[Data extracted from a collection]
= = = = = = =

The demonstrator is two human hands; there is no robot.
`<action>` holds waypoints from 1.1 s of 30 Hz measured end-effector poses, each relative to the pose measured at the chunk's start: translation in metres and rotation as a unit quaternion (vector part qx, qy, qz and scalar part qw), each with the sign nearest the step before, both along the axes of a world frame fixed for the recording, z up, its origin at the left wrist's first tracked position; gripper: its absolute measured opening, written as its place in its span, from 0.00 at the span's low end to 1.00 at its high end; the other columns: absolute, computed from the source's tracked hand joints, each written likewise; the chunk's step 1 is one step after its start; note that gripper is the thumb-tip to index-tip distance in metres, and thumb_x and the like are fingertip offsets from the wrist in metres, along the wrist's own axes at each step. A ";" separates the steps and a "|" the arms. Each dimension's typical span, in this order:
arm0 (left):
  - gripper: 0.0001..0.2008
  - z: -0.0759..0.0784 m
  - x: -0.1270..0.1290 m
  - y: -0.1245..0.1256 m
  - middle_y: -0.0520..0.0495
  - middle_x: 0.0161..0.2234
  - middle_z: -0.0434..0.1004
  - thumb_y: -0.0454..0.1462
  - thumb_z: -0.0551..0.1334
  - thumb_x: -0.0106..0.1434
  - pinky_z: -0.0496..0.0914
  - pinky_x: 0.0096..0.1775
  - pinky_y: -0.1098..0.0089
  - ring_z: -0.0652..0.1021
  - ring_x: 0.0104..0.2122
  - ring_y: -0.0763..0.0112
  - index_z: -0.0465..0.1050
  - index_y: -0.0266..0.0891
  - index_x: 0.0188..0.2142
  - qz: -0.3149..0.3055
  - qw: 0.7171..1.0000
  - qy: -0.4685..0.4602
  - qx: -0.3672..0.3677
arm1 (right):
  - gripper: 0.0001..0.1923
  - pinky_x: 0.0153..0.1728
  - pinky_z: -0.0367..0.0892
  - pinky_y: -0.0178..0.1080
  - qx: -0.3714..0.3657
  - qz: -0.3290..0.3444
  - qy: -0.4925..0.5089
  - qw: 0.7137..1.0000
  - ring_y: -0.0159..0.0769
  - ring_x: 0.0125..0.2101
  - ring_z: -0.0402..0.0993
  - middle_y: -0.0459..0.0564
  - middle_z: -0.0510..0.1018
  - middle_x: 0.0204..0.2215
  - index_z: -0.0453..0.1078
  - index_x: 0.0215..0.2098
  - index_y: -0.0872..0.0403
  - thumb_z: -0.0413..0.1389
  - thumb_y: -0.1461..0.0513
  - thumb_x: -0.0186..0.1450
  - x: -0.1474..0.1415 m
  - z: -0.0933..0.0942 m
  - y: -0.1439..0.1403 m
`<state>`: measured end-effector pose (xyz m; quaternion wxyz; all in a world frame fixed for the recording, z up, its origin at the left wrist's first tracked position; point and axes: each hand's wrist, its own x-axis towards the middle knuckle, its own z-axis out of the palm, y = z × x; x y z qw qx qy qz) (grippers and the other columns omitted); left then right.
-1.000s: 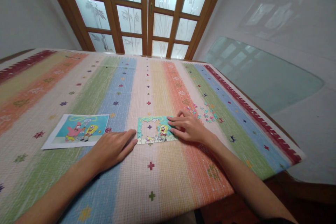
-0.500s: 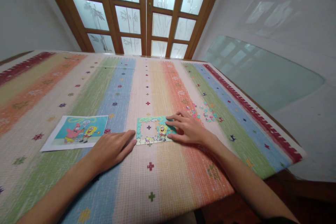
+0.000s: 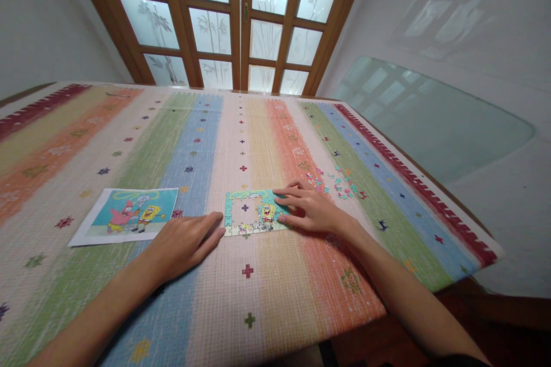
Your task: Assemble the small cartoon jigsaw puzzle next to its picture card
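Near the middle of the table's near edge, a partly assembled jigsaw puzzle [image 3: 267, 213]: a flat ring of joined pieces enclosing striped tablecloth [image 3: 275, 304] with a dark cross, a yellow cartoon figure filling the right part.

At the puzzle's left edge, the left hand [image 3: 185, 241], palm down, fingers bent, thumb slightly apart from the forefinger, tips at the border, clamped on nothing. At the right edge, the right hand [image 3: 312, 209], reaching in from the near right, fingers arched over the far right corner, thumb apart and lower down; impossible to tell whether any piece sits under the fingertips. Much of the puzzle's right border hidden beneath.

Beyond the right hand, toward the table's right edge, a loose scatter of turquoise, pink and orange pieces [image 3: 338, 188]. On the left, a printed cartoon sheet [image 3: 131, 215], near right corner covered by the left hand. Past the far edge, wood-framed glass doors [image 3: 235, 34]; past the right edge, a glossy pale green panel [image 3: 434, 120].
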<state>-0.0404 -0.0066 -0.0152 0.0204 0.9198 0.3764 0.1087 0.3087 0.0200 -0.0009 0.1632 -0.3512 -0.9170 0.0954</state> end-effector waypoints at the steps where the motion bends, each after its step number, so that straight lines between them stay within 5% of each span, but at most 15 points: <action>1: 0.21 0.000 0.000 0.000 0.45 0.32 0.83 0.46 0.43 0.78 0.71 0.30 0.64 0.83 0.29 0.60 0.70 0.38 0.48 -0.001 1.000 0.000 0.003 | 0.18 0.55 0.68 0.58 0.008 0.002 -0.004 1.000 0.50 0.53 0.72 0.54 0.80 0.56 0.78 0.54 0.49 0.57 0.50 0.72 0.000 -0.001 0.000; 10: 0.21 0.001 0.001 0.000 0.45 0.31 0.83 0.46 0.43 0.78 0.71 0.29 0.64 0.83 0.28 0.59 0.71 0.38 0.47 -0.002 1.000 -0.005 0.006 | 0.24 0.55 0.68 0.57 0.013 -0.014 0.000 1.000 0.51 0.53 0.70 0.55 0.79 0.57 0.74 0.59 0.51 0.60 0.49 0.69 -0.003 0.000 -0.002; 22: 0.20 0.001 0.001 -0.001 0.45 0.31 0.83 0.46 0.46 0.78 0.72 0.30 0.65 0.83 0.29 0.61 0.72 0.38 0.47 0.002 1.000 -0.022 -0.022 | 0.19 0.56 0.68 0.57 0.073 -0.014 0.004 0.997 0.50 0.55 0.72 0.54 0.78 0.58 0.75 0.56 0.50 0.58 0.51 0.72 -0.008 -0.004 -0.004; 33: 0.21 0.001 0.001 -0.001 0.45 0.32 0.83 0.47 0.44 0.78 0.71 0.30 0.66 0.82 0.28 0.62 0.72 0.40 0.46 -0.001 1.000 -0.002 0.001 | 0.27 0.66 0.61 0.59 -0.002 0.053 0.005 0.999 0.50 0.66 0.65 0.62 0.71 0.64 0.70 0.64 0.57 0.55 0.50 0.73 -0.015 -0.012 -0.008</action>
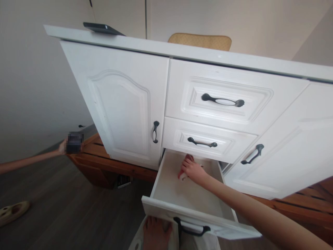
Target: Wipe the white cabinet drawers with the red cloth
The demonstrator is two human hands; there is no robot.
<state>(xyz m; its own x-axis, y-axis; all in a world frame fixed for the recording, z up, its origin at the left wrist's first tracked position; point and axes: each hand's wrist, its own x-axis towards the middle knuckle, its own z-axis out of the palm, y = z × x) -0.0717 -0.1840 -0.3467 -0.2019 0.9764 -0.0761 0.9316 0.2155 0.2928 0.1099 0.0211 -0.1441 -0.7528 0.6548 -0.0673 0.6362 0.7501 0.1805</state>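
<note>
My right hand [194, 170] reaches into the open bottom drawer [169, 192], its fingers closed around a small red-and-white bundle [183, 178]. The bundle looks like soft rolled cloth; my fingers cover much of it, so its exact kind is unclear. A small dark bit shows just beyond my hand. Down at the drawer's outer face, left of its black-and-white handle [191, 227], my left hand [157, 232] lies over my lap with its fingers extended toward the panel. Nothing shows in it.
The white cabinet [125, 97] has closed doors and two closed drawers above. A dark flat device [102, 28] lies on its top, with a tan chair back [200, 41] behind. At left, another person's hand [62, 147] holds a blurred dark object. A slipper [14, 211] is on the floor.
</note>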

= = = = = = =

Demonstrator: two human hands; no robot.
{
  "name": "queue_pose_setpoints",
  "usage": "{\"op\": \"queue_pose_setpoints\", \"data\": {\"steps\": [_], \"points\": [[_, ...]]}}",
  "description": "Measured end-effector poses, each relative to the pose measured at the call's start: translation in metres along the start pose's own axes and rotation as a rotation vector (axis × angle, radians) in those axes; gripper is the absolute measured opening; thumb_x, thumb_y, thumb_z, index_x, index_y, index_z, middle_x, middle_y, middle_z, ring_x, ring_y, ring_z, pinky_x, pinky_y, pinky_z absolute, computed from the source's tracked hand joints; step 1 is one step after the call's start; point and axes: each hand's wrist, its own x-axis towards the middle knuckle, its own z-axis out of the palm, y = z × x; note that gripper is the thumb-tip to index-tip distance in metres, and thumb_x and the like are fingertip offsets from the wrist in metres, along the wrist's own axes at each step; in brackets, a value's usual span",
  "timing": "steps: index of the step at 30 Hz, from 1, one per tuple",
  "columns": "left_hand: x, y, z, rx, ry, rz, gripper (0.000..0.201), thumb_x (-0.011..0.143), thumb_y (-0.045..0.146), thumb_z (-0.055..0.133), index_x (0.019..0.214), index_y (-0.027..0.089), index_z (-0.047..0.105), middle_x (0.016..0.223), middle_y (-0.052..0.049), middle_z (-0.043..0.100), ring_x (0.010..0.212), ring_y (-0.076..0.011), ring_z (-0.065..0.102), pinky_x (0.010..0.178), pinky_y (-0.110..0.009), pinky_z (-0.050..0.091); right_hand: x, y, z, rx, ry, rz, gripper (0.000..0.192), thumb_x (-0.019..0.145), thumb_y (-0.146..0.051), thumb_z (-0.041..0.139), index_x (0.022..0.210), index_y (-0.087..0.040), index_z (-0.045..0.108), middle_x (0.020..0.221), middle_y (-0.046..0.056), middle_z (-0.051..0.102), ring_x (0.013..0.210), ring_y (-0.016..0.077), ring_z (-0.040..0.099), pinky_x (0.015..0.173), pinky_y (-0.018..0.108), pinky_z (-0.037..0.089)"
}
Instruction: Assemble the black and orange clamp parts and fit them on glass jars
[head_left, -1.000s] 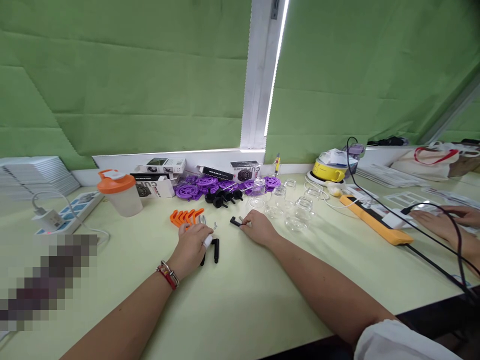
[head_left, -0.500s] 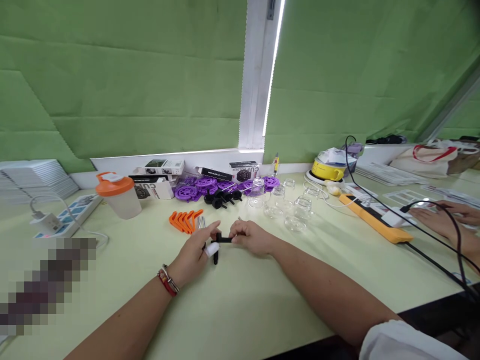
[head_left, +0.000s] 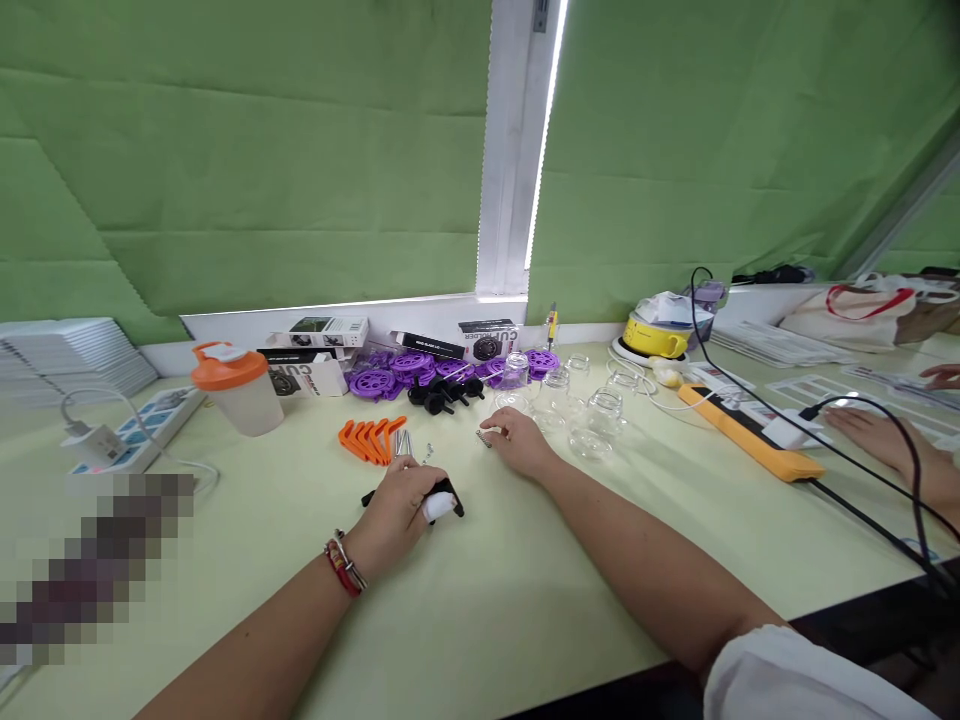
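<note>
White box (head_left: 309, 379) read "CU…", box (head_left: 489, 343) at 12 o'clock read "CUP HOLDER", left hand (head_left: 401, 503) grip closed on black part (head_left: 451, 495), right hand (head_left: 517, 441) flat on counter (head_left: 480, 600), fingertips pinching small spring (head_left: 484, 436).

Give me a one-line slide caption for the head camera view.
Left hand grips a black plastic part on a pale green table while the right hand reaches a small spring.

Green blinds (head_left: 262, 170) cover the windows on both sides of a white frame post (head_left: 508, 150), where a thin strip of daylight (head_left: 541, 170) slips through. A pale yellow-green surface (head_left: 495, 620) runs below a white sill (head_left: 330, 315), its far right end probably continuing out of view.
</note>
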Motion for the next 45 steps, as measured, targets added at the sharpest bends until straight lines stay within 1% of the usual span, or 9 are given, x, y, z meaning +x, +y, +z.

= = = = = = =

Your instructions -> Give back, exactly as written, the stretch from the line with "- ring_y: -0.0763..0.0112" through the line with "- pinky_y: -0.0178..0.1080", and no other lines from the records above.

Output for this task ->
  - ring_y: -0.0763..0.0112
  - index_z: -0.0465..0.1050
  - index_y: -0.0266..0.0891
  - index_x: 0.0188..0.2142
  - qz: -0.3149..0.3055
  - qw: 0.7171..1.0000
  - qy: -0.4685..0.4602
  - qx: -0.3672..0.3677
arm1 (right):
  - gripper: 0.0001..0.1923
  - pinky_x: 0.0153..0.1728
  - pinky_z: -0.0367..0.0892
  - pinky_y: -0.0178..0.1080

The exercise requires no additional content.